Factótum, segundo romance de Bukowski, foi publicado em 1975 e adaptado para o cinema em 2005, com o título de Factótum – sem limites, dirigido por Bent Hamer. Dos seis romances escritos por Bukowski (Misto-quente, Factótum, Cartas nas ruas, Mulheres, Hollywood e Pulp), Factótum é o único que foi recriado em mídia audiovisual.
Nas cenas passadas no hipódromo e nos bares, principalmente, o filme foi capaz de suscitar no espectador recepção semelhante à do leitor ao texto. Por exemplo, a desgraça, a decadência e a depravação da vida de Chinaski, transmitidas no drama/romance de Bukowski, são habilmente transpostas para o filme. Matt Dillon interpreta Hank brilhantemente: sua maneira de olhar, falar e de andar. O diretor também faz um trabalho esmerado: a câmera utilizada é econômica, de baixa qualidade, as edições básicas e o uso de cores meio apagadas, pálidas, cria um clima de depressão, que nos remete ao anti-herói e aos ambientes por ele vivido. Essas escolhas fazem com que a recepção do filme se assemelhe o que imaginamos ao ler Factótum.

[Imagem não disponível]

Henry (Hank) Chinaski – personagem central e alter ego de Bukowski, interpretado por Matt Dillon – após ser classificado como inapto para entrar no exército, durante a segunda guerra mundial e, sem profissão e perspectiva de vida, necessita encontrar emprego para poder pagar um lugar para morar (ele sempre tinha que se mudar, por falta de dinheiro), para suas bebidas e para sobreviver. Trabalha fazendo bicos, migrando de emprego a emprego. Os empregos dele são sempre temporários, pois ele sempre arruma alguma confusão e é demitido, isso quando ele mesmo não se demite. Ele aceita fazer qualquer coisa que apareça, e daí vem o nome Factótum, que quer dizer “faz-tudo”.
Mas apesar de fazer qualquer tipo de trabalho, Hank queria mesmo era ser escritor. Lutava entre querer escrever e sua realidade. Não possuía máquina de escrever, sendo assim, sempre escrevia à mão. O que mais escrevia eram contos. Ele escrevia cerca de quatro contos por semana e enviava para revistas, mas seus contos eram sempre rejeitados. Até que um dia ele recebeu uma carta dizendo que, dentre os contos que ele tinha enviado, um havia sido aceito. E isso, como não poderia ser diferente, o deixou empolgado, como podemos notar no capítulo 29:

Levantei-me da cadeira, segurando ainda a carta de minha aceitação. MINHA PRIMEIRA. Da revista literária número um da América. O mundo nunca parecera tão bom, tão cheio de promessas. Fui até a cama, sentei-me, voltei a lê-la. Estudei cada curva da assinatura à mão de Gladmore. Levantei-me, fui com a aceitação até a cômoda, guardei-a lá dentro. Depois me despi, apaguei as luzes e fui para a cama. Não conseguia dormir. Levantei-me, acendi as luzes, fui até a cômoda e voltei a ler a carta:

       Caro sr. Chinaski… (BUKOWSKI, 2011, p. 37)

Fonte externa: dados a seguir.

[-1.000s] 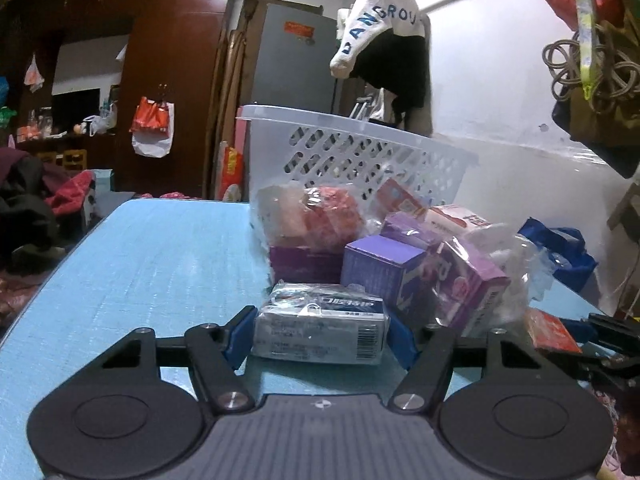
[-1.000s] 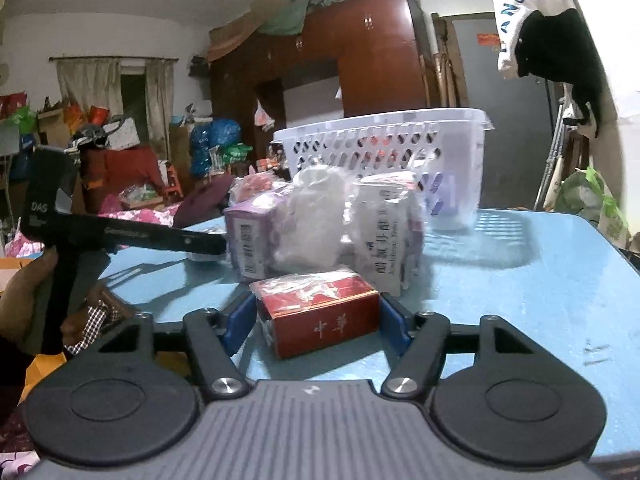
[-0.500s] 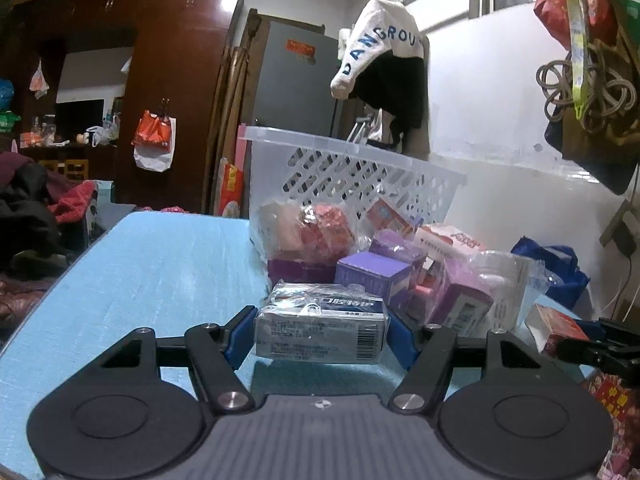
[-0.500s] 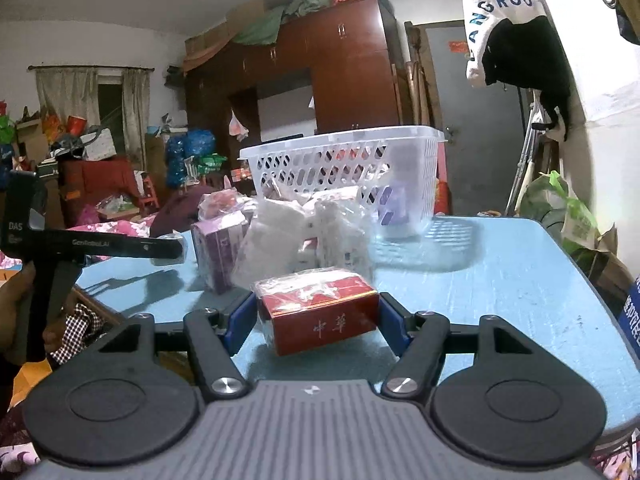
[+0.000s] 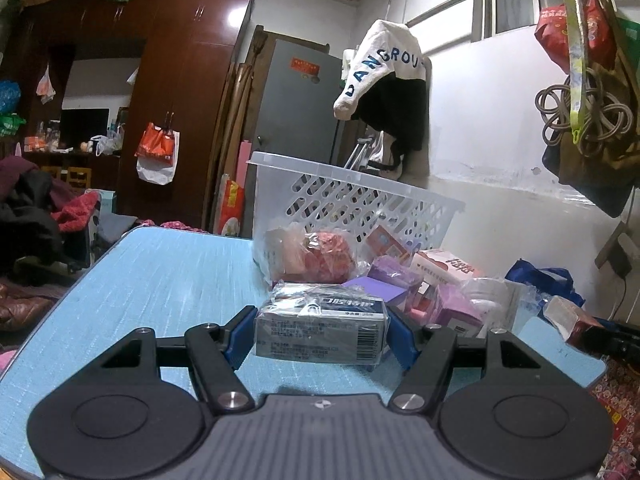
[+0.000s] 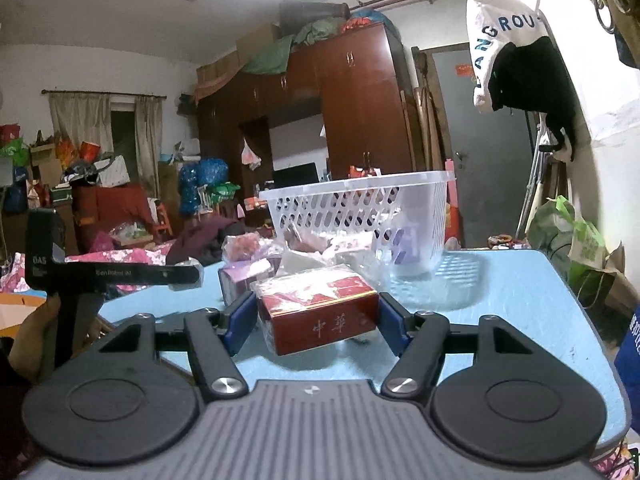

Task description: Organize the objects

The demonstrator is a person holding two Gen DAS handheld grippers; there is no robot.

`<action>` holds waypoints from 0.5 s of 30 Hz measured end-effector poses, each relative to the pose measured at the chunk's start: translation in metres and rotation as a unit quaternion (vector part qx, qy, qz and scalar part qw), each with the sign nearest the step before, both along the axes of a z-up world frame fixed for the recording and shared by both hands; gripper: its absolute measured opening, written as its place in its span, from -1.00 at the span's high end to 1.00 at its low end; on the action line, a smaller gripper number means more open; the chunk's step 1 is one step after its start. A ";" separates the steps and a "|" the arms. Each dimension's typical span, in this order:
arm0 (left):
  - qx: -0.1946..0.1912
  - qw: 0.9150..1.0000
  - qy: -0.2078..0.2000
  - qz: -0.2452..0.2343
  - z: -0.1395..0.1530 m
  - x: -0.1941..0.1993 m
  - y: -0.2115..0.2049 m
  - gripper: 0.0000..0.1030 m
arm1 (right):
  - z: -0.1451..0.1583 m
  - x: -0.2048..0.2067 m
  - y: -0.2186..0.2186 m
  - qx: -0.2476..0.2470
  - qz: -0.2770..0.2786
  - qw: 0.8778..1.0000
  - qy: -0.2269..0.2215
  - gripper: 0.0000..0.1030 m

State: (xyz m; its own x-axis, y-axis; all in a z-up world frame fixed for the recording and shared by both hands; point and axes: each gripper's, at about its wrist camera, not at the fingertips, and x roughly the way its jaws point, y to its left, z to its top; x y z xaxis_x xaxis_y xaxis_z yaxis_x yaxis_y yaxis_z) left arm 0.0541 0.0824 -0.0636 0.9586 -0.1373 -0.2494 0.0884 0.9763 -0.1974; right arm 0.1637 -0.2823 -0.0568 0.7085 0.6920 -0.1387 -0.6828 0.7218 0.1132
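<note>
Boxes sit clamped in both tools above the blue table (image 5: pixel 160 280). Left gripper (image 5: pixel 322 330) squeezes a grey plastic-wrapped box (image 5: pixel 320 330) with a barcode and small Chinese print that cannot be read. Right gripper (image 6: pixel 316 320) pinches a red box (image 6: pixel 320 316) printed with two gold characters, 中華. Just beyond lies a heap of purple cartons (image 5: pixel 396 284) and bagged goods, then a white slotted basket (image 5: pixel 352 200) farther off. Far right, a hanging garment (image 5: pixel 384 76) reads "ANGROU".
</note>
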 end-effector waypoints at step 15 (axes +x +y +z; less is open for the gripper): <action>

Além de escrever, havia outra coisa que Hank gostava de fazer (além de beber e se relacionar com mulheres): ir aos hipódromos. Ele era bom em apostar nos cavalos ganhadores. Ia às corridas com seu carro de trinta dólares e, ao final, gastava o dinheiro que porventura tivesse ganho com bebida e mulheres. O livro e o filme retratam bem isso:
 
Quando voltei para Los Angeles, encontrei um hotel barato nas imediações da Hoover Street e fiquei na cama e bebi. Bebi por algum tempo, três ou quatro dias. Não conseguia achar disposição para ler os classificados. A ideia de me sentar diante de um homem e sua mesa e lhe dizer que eu queria um trabalho, que eu tinha as qualificações necessárias, era demais para mim. Francamente, eu estava horrorizado diante da vida, o que um homem precisava fazer para comer, dormir, manter-se vestido. Então fiquei na cama enchendo a cara. Quando você bebia, o mundo continuava lá fora, mas por um momento era como se ele não o trouxesse preso pela garganta. (BUKOWSKI, 2011, p. 39)

[Imagem não disponível]

Outro detalhe incluído no livro são as humilhações pelas quais Hank passa, através das denúncias sociais, as relações de trabalho na época. Isso também é encontrado no filme (aos 27 minutos e 55 segundos), como é o caso deste diálogo que foi transposto na íntegra, que nos remete a mais-valia (termo empregado por Karl Marx):

– Eu lhe dei meu tempo. É tudo o que tenho pra oferecer, é tudo o que um homem tem a oferecer. E pelo quê? Para ganhar um dolarzinho chorado e quinze centavos por hora.
– Lembre-se que você implorou por esse emprego. Você disse que essa aqui era a sua segunda casa.
– Meu tempo para que você possa viver na sua mansão lá no alto do morro e o pacote completo que vem com isso. Se alguém perdeu alguma coisa nesse negócio, nesse acordo, esse alguém foi eu. Está entendendo? (BUKOWSKI, 2011, p. 65)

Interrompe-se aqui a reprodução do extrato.